Background. We hypothesized that the use of aprotinin would ameliorate the reperfusion injury observed after lung transplantation because of a reduction in the inflammatory response. Methods. We used an isolated, whole blood-perfused, ventilated rabbit lung model to study the effects of aprotinin during reperfusion. The control animals (group A, N = 8) underwent lung harvest after pulmonary arterial prostaglandin E1 injection and Euro-Collins preservation flush before saline storage for 18 hours at 4°C. The experimental groups received either a low dose (3,000 KIU/mL; group B, N = 8) or a high dose (10,000 KIU/mL; group C, N = 8) of aprotinin added to the pulmonary flush before storage.

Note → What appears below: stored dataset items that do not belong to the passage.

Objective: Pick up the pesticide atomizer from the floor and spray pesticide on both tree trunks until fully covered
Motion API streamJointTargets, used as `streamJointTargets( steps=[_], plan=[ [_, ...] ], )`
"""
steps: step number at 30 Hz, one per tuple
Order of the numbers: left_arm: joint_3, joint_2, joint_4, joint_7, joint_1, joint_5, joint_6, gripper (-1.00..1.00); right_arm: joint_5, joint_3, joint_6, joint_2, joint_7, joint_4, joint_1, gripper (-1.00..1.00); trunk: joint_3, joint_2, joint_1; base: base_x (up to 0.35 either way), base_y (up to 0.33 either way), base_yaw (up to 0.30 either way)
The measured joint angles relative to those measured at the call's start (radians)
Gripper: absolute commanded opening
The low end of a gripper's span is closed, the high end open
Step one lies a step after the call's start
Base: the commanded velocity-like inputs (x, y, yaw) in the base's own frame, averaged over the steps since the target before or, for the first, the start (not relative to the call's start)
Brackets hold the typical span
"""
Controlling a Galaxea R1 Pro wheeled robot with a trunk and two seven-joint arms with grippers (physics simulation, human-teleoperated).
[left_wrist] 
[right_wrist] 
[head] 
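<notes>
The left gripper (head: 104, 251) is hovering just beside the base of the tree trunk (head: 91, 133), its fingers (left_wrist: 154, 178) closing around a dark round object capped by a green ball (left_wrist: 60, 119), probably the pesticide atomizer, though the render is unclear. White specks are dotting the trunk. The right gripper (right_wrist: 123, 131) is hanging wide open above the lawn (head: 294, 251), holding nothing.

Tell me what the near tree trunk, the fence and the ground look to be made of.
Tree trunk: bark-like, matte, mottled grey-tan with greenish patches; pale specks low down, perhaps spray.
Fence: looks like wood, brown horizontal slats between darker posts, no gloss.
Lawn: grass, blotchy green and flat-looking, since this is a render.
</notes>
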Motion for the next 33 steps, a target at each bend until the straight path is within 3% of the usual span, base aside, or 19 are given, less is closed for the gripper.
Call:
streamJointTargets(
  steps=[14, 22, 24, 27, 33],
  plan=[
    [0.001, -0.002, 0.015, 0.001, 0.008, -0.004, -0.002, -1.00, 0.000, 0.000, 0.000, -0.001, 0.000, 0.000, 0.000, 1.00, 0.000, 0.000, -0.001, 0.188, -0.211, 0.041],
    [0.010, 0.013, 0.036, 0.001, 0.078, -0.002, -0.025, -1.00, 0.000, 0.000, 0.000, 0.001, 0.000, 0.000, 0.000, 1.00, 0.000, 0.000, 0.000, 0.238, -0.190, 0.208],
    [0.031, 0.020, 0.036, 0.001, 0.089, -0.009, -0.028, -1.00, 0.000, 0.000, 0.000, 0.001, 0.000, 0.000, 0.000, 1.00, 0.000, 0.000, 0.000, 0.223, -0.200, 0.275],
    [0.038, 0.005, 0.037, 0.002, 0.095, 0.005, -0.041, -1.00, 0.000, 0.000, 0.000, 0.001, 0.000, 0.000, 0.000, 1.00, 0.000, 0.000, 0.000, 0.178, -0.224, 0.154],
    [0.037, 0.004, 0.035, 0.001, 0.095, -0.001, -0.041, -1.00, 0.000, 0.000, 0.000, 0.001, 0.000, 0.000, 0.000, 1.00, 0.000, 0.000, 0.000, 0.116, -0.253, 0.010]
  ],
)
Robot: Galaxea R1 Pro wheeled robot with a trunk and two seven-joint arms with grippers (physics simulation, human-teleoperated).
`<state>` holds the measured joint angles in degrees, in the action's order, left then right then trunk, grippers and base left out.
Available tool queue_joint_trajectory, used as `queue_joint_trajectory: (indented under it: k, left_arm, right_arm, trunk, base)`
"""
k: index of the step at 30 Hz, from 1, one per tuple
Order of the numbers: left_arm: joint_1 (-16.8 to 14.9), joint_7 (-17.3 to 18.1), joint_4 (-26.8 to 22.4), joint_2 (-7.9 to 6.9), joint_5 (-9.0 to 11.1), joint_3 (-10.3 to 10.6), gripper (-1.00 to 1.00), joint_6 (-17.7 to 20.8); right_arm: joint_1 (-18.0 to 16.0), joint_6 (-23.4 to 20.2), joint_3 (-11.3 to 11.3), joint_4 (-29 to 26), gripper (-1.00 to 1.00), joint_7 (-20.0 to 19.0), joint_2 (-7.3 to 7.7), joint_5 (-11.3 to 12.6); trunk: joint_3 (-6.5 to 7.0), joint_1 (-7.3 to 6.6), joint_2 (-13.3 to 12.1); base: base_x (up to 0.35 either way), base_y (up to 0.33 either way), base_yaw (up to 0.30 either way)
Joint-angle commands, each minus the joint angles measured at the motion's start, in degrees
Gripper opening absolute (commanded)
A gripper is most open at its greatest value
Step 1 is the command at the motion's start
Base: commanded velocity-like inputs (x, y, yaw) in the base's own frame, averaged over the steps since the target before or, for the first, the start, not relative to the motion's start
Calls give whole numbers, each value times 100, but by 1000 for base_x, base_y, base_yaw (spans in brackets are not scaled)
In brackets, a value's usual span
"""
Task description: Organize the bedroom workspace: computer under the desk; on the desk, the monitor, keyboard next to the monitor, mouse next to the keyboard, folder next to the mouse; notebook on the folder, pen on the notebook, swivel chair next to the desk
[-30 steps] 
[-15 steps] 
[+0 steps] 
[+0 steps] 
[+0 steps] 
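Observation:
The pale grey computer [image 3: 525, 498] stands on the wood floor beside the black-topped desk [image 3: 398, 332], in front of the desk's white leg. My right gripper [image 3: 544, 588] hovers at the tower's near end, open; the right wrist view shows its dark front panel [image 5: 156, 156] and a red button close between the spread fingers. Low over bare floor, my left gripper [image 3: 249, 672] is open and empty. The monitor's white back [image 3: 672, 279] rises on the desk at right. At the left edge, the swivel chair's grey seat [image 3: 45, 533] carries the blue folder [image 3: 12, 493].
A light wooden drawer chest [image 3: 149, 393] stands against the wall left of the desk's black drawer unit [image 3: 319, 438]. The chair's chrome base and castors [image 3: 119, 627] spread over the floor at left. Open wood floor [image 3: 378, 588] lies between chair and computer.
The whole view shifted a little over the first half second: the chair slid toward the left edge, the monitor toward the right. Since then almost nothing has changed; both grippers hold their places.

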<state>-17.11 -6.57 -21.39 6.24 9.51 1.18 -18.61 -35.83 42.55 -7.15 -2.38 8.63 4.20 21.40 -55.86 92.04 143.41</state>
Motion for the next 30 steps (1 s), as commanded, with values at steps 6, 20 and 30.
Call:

Each lung was reperfused at 37°C at a rate of 60 mL/min. Results. The arterial partial pressure of oxygen values of group B (low-dose aprotinin) were significantly higher than those of group A (control) after 10 minutes of reperfusion (69.19 ± 5.69 mm Hg versus 264.30 ± 48.59 mm Hg, respectively, p = 0.001). Similar results were recorded at 20 and at 30 minutes of reperfusion. Similarly, after 10 minutes of reperfusion, the differences between groups A and C were 69.19 ± 5.69 mm Hg versus 235.91 ± 28.63 mm Hg, respectively (p = 0.001). Conclusions. The addition of aprotinin to the Euro-Collins pulmonary flush significantly improves arterial oxygenation in the early reperfusion period. The enhanced oxygenation suggests that aprotinin may offer protection against early reperfusion injury.